Coge el pie de tu bebé, acércatelo a la nariz y di “¡qué mal huele!”, arrugando la nariz y haciendo gestos exagerados con la cara y manos; luego suéltalo, y repite con el otro pie. También puedes practicar estos juegos con los olores.

6. La pedorreta

Acerca tu cara muy despacito a su tripa sin dejar de mirarle a los ojos. Prolonga su risa haciéndole pedorretas y dándole besitos por todo el cuerpo.

7. Muy grande

Mientras el niño está sentado o de pie, con los brazos bajados, cógele las manos y pregúntale: “¿cómo es de grande este niño?”. Después, levanta sus brazos sobre la cabeza gritando “¡así de grande!”. Quizás la primera vez se quede mirándote con la boca abierta, pero pronto levantará los brazos él solito con una gran carcajada. Este juego les encanta desde los 6 meses a los dos años. 

Para inspirados

8. Espejo, espejito... 

Cógele en brazos y colócate delante de un espejo; señala su reflejo y di “mira, ahí está el bebé”. Prueba a poner un sombrero sobre vuestras cabezas y a intercambiarlos una y otra vez.

9. Cucú avanzado

Escóndete detrás de una puerta con varias de las personas preferidas de tu bebé. Abre y cierra la puerta haciendo que aparezca una persona diferente cada vez diciendo “¡cucú!”. Los cambios inesperados encantarán a tu pequeño.

10. El avión

Cógele por debajo de la barriga y hazle “volar” por toda la casa imitando el ruido y los movimientos de un avión.

11. El tobogán

Túmbate boca arriba y flexiona las rodillas manteniendo los pies en el suelo. Sujeta a tu pequeño por las axilas y deja que se deslice desde tus rodillas hasta tu tripa.

12. El dominó

Despeja una superficie para que no haya objetos que distraigan la atención de tu hijo.
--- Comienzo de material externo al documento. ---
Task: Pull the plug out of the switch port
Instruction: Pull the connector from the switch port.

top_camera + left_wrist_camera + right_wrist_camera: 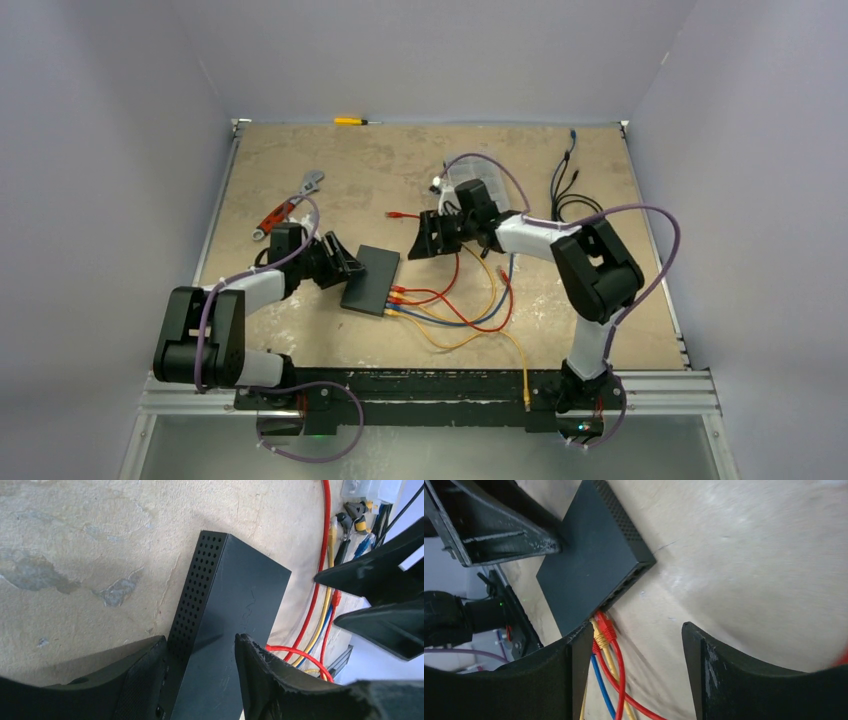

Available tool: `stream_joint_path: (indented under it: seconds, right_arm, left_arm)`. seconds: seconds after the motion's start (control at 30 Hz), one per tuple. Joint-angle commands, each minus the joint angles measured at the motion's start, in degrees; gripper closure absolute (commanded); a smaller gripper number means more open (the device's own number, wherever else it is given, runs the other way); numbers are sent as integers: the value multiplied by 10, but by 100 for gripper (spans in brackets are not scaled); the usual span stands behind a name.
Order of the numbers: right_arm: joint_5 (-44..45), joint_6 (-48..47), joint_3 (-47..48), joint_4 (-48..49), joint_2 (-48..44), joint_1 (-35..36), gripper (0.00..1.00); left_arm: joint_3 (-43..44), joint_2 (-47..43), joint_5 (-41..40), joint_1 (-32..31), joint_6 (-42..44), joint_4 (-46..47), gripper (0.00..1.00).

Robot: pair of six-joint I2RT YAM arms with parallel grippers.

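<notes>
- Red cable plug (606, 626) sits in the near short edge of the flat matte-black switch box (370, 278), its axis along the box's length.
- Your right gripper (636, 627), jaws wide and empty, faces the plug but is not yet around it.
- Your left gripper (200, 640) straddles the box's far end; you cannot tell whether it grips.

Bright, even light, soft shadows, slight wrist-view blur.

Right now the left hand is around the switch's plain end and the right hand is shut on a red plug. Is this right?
No: the right hand is open and empty, with the red plug in the switch, as the right wrist view shows. The left hand is as you say.
</notes>
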Motion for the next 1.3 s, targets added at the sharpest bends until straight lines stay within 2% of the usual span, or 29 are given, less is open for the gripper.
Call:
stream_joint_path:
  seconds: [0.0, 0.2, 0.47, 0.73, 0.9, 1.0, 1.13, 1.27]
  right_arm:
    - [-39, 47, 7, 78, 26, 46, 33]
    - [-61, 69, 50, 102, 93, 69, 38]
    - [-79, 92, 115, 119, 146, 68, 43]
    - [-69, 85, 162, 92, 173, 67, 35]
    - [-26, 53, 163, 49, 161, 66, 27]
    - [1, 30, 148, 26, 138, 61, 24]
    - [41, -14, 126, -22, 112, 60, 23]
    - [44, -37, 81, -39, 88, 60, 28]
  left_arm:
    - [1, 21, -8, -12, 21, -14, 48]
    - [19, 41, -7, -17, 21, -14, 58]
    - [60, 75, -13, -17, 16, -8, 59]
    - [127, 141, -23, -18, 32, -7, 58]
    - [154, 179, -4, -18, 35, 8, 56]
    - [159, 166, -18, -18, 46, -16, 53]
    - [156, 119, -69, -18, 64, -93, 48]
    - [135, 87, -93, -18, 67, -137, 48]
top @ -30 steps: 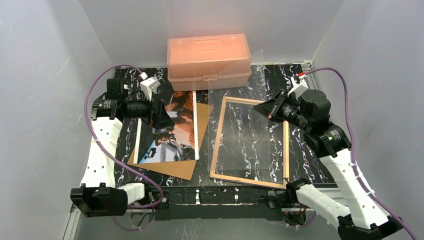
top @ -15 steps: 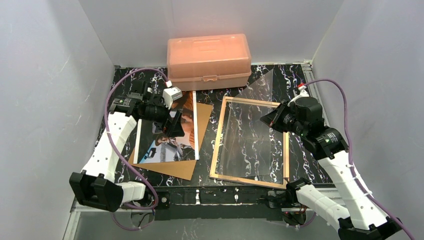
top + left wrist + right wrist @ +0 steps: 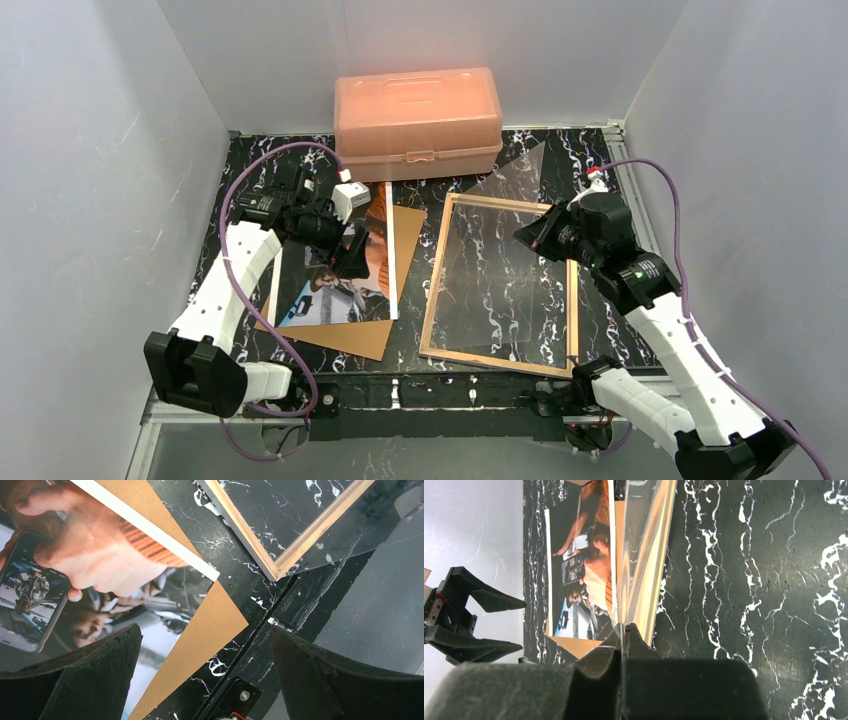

Coloca bloques rectangulares en fila, a la distancia necesaria para conseguir un efecto dominó. Le fascinará ver la reacción en cadena.

13. La marioneta

Ponte un calcetín y engancha en él, dos ojos y una lengua de trapo. Inventa una historia muy larga con el calcetín-personaje como protagonista. Verás cómo se ríe. Y muy importante: procura recordarla porque se la tendrás que explicar muchas, muchas veces.

14. El escondite

Es como el cucú avanzado, pero con objetos. Empieza por esconder uno, asegúrate de que tu hijo vea dónde lo pones y formula la pregunta “¿dónde está escondido?”.  A medida que vaya encontrando el objeto con mayor rapidez, aumenta su número. Este juego ayudará al niño a aprender el siguiente concepto: “ahora no veo una cosa, pero está ahí y aparecerá, igual que mamá cuando se va...”. 

Con agua

15. Pelota submarina

Sumerge dos pelotas de goma de colores en un recipiente lleno de agua. Suéltalas una a una para que suban a la superficie y aparezcan por sorpresa. Ríe con él cada vez que lo hagan.

16. Barcos bajo la espuma

Como variante del juego anterior, sumerge en un baño de espuma sus juguetes acuáticos preferidos y ríete con ganas cada vez que encuentre uno.

17. La regadera

Haz pequeños agujeros cerca de la base de un cartón de leche vacío. Mientras tu hijo observa, llena el cartón de agua para crear el efecto de una ducha.